Kepolisian Daerah (Polda) NTB akhirnya menetapkan 20 orang sebagai tersangka terkait kasus perusakan dan penjarahan yang terjadi dalam aksi demonstrasi pada 30 Agustus 2025. Pengumuman ini disampaikan dalam konferensi pers yang digelar di Command Center Gedung Presisi Mapolda NTB, Rabu (17/9).
Kabid Humas Polda NTB, Kombes Pol. Mohammad Kholid, menegaskan bahwa penetapan tersangka ini dilakukan setelah pemeriksaan terhadap puluhan saksi.

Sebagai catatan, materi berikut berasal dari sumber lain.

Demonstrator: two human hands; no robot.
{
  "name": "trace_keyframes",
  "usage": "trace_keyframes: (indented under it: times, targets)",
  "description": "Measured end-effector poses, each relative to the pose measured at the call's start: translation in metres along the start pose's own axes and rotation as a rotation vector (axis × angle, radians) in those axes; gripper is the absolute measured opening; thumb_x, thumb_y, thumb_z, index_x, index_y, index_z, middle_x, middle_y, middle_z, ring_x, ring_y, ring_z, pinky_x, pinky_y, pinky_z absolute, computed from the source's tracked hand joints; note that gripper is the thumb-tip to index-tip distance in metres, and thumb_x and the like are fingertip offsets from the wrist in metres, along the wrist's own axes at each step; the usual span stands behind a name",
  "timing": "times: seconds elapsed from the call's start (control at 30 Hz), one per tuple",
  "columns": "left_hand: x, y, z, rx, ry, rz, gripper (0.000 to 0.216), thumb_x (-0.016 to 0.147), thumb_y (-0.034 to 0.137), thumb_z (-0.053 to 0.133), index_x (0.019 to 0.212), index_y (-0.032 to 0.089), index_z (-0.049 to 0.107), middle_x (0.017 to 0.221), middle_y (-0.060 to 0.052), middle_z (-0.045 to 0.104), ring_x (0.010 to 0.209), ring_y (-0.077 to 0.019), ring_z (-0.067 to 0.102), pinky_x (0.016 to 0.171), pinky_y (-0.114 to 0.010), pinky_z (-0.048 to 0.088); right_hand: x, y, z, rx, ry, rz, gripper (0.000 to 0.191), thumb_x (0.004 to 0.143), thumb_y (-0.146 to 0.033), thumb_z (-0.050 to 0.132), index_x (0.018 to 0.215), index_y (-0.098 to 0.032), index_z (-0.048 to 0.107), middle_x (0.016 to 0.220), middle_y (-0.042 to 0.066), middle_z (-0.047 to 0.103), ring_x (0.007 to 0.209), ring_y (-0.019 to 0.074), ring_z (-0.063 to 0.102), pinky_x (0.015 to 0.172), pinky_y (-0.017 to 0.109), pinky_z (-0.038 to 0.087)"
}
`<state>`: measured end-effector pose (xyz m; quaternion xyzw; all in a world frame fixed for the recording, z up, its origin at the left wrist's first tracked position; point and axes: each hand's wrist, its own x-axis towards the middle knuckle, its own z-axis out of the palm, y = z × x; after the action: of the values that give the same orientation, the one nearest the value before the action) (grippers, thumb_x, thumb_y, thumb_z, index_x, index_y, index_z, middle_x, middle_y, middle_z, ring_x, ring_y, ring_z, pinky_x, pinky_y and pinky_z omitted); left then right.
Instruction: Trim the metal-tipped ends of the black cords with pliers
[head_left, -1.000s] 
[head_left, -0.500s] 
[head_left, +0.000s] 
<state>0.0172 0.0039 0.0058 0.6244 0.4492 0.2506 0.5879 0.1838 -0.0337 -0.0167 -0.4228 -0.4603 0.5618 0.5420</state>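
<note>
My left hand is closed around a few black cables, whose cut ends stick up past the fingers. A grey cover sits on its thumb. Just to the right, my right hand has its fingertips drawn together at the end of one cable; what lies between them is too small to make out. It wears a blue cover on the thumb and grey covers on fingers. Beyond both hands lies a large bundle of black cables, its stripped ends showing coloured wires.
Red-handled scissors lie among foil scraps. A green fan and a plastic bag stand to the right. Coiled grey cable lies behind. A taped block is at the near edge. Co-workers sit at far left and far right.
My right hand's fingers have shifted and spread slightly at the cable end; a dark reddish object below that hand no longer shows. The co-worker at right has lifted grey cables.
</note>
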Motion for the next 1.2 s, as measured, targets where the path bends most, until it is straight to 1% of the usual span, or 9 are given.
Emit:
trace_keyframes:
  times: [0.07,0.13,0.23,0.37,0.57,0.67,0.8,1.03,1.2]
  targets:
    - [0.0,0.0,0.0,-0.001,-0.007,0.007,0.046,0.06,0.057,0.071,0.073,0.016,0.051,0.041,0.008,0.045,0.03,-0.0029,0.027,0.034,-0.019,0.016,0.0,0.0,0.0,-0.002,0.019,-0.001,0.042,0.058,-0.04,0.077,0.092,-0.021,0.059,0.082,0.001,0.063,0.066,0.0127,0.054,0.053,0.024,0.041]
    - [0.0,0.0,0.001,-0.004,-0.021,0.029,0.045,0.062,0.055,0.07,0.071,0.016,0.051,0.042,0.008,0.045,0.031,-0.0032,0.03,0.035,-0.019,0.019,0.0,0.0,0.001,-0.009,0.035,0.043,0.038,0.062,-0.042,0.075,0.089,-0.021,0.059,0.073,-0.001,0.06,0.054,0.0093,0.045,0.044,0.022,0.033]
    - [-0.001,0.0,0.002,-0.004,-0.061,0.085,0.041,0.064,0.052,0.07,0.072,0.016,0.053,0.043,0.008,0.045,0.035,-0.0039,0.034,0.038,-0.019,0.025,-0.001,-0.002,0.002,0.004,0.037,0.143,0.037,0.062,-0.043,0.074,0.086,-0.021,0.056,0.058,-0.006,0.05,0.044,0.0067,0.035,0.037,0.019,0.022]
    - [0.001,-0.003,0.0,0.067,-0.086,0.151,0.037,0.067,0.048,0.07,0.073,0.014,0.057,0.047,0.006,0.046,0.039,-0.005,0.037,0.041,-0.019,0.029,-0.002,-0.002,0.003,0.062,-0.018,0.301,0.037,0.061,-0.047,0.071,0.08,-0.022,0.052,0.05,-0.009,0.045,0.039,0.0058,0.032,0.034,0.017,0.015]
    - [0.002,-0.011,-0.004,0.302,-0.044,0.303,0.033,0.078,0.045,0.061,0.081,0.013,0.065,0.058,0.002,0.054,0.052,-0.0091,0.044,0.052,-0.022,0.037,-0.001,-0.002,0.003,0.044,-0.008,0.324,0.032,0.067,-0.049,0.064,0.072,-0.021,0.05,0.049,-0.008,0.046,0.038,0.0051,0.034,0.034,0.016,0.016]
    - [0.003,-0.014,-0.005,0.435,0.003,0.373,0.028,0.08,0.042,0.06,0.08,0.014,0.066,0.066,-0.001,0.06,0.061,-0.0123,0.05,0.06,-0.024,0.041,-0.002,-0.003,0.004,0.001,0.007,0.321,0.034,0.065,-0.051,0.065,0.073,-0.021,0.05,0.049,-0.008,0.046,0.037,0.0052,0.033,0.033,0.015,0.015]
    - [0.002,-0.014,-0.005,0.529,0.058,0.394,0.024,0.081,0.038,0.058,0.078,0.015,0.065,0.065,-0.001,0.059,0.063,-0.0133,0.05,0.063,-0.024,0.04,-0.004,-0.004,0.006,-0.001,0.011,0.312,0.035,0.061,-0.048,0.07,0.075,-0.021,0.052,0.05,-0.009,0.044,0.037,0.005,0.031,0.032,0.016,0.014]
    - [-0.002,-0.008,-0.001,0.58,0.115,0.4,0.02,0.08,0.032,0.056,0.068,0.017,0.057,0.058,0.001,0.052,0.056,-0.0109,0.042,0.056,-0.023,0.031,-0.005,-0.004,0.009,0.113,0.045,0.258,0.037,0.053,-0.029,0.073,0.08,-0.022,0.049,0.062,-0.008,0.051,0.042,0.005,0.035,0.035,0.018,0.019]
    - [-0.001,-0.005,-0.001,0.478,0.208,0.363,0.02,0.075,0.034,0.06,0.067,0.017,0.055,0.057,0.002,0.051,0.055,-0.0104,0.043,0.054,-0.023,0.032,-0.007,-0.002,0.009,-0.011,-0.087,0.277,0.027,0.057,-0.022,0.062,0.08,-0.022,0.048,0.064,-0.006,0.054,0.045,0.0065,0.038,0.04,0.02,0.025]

Wadirreskrimum AKBP Ni Made Pujawati menjelaskan, dari 20 tersangka, delapan di antaranya terlibat dalam perusakan di Mapolda NTB. Mereka terdiri dari enam orang dewasa dan dua anak di bawah umur. Sementara itu, 12 tersangka lainnya terlibat dalam perusakan sekaligus penjarahan di kantor DPRD NTB, dengan delapan orang dewasa dan empat anak di bawah umur.
Para tersangka dewasa saat ini telah ditahan di Mapolda NTB dan Polresta Mataram untuk proses hukum lebih lanjut.